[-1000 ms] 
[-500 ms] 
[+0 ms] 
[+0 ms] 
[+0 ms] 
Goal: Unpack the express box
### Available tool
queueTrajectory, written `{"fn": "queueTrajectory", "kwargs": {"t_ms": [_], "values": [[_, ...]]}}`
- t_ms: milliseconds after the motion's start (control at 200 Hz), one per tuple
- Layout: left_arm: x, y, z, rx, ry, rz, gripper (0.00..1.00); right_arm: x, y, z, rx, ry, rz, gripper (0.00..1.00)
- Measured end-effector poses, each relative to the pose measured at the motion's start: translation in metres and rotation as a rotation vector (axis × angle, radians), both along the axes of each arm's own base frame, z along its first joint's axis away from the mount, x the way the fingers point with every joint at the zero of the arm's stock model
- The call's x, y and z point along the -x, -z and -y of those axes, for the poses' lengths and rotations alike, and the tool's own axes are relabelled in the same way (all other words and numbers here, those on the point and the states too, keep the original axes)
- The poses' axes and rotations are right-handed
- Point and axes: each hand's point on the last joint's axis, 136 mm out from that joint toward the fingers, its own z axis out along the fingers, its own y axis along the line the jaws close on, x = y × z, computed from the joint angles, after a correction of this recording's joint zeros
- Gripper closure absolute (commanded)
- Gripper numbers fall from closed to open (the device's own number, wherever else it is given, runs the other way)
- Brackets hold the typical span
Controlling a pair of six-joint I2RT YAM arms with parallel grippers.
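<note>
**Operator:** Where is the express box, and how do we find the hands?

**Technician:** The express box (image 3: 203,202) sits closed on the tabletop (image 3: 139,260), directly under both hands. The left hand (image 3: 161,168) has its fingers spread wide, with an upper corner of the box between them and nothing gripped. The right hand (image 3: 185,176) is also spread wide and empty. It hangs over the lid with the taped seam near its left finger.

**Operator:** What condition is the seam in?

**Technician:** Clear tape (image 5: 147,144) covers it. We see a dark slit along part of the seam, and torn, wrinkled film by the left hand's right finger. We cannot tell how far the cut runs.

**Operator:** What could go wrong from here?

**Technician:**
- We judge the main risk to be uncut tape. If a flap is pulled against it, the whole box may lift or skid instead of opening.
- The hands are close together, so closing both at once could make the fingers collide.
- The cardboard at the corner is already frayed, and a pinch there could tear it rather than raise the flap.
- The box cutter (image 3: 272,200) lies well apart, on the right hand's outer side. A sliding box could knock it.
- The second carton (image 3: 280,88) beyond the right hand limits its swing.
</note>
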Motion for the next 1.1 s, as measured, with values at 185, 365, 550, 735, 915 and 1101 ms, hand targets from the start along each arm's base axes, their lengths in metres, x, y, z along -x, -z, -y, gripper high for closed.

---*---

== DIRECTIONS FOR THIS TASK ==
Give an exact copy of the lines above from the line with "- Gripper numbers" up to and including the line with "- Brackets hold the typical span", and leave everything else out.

== OUTPUT FOR THIS EXERCISE ==
- Gripper numbers fall from closed to open (the device's own number, wherever else it is given, runs the other way)
- Brackets hold the typical span

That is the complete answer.